To the federal fund futures market, it’s like Brexit never happened.

The implied probability that the Federal Reserve will raise interest rates by year-end touched 47 per cent this week, according to futures data compiled by Bloomberg. That’s the highest since June 23, the day the UK voted to leave the European Union. Brexit sent investors scrambling for haven assets, driving Treasury 10-yields to a record-low 1.32 per cent on July 6.

Since then, Treasuries have erased much of that advance amid signs of a stronger domestic economy, including above-forecast gains in June payrolls and retail sales. Citigroup Inc.’s US Economic Surprise Index, which measures whether data beat or miss forecasts, surged to the highest since December 2014.

A Bloomberg index of the Fed’s policy bias has entered positive territory, indicating a tightening bias. Officials will gather July 26-27 for the first time since the UK referendum as they weigh global risks against signs of US expansion.

“The Fed is convinced it needs to raise rates, and is still looking for an opportunity to do so,” said Steven Ricchiuto, chief economist at Mizuho Securities USA Inc., one of 23 primary dealers that trade with the central bank. “Now the balance of risks looks fairly even, with the risks associated with inflation leaning higher.”

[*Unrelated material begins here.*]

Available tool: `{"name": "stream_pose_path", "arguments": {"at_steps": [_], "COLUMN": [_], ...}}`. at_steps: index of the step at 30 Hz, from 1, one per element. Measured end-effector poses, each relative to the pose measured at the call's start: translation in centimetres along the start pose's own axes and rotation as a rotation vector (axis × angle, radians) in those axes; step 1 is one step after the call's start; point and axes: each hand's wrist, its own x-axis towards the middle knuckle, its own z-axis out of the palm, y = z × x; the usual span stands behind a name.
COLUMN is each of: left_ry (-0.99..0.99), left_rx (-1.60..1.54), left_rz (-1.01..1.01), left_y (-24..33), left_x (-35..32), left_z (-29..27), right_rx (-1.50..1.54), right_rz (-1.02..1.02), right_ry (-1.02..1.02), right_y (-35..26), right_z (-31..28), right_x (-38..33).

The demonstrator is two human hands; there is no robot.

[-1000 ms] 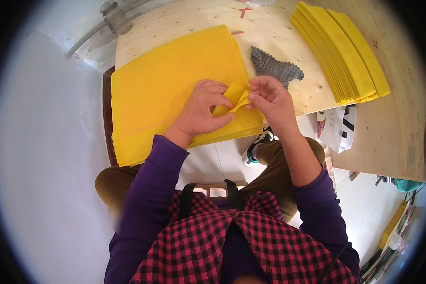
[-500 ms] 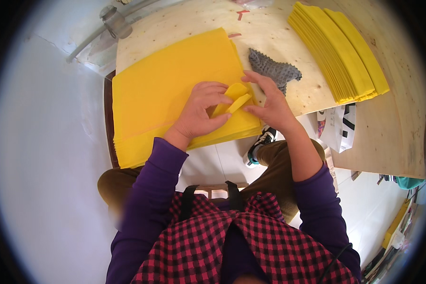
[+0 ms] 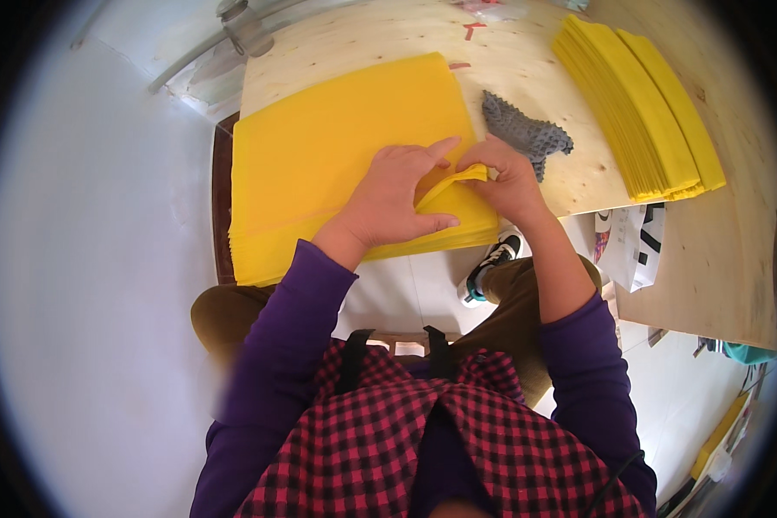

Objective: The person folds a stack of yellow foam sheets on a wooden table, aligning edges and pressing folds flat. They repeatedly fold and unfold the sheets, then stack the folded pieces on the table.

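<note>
Stack of flat yellow fabric sheets [image 3: 337, 147]: many seemingly left | folded yellow edge [image 3: 471, 174]: stack's near-right part, apparently unfinished, pinched by right hand [image 3: 511, 183] | left hand [image 3: 390, 195]: spread over stack | folded yellow bundles [image 3: 628, 110]: right of stack, apparently done

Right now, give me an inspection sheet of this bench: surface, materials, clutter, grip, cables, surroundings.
Surface: pale wooden table, red marks on it.
Materials: yellow sheet stack; folded yellow pieces to its right.
Clutter: grey textured cloth between them; bottle at upper left.
Grip: left hand open over the stack; right hand pinching a yellow fold.
Cables: thin dark cord by the right sleeve.
Surroundings: light floor; white bag at the table's edge.
</note>
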Motion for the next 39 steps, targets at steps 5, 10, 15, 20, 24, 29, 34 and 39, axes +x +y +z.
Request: {"name": "stream_pose_path", "arguments": {"at_steps": [5,10,15,20,24,29,34,39], "left_ry": [-0.042,0.124,0.376,0.484,0.483,0.611,0.692,0.622], "left_rx": [0.322,0.485,0.212,-0.299,-0.318,-0.566,-0.615,-0.592], "left_rz": [-0.129,-0.247,-0.379,-0.509,-0.409,-0.608,-0.450,-0.545], "left_y": [0.7,-2.1,-6.6,-9.3,-10.5,-10.7,-11.1,-11.5], "left_x": [-4.7,-12.5,-18.1,-20.0,-19.9,-19.5,-18.8,-18.8], "left_z": [-3.3,-7.9,-9.9,-10.7,-10.6,-10.5,-10.9,-11.0], "right_rx": [0.132,0.245,0.260,0.490,0.465,0.489,0.389,0.335], "right_rz": [0.130,0.301,0.326,0.321,0.345,0.337,0.215,0.304], "right_ry": [0.035,0.021,0.020,0.035,0.052,0.076,0.154,0.123], "right_y": [0.0,0.0,0.4,0.6,0.8,0.8,0.7,1.3], "right_z": [0.3,0.3,0.2,0.3,0.4,0.6,0.1,0.3], "right_x": [0.0,-0.2,0.1,-0.1,-0.1,0.1,0.5,0.7]}}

The benchmark 10-year note yield rose for a second week, climbing two basis points, or 0.02 percentage point, to 1.57 per cent as of 5 pm in New York, according to Bloomberg Bond Trader data. The price of the 1.625 per cent security due in May 2026 was 100 17/32. The yield is within 18 basis points of its closing level on June 23.

“We’ve seen 10-year Treasury yields move from historic lows up about 20 basis points on the back of strong payrolls data as well as on the retail sales data,” Subadra Rajappa, head of US rates strategy at Societe Generale SA, a primary dealer, said on Bloomberg Television. “There is still some value in looking at market fundamentals.”

The latest reading on the Fed policy bias index, which accounts for financial conditions, economic data, and other metrics, stood at 0.2691.

Compared with Fed expectations before Brexit, “we have come full circle,” said Tom di Galoma, managing director of government trading and strategy at investment bank Seaport Global Holdings LLC in New York. “The possibility of the Fed doing something is certainly a lot higher than it was, though I still don’t think there are a lot of reasons to raise rates.”

Fed outlook

Traders assign only about a 10 per cent chance to a Fed hike this month as US officials looking to raise rates while foreign central banks ponder the need for additional stimulus. The Bank of England left rates unchanged on July 14.

European Central Bank President Mario Draghi said on Thursday in Frankfurt that the effect of Brexit on the Eurozone’s economic recovery was “very difficult to understand.”

That kind of rhetoric helps set Fed officials up for a hawkish statement next week, according to Ricchiuto, since they’ve established that Brexit fallout won’t require a dramatically accommodative policy response.

“All the central banks that people thought would ease are standing still, which means that the bank people thought would do nothing can think about tightening,” Ricchiuto said. “If they’re not terribly worried, why should we be?”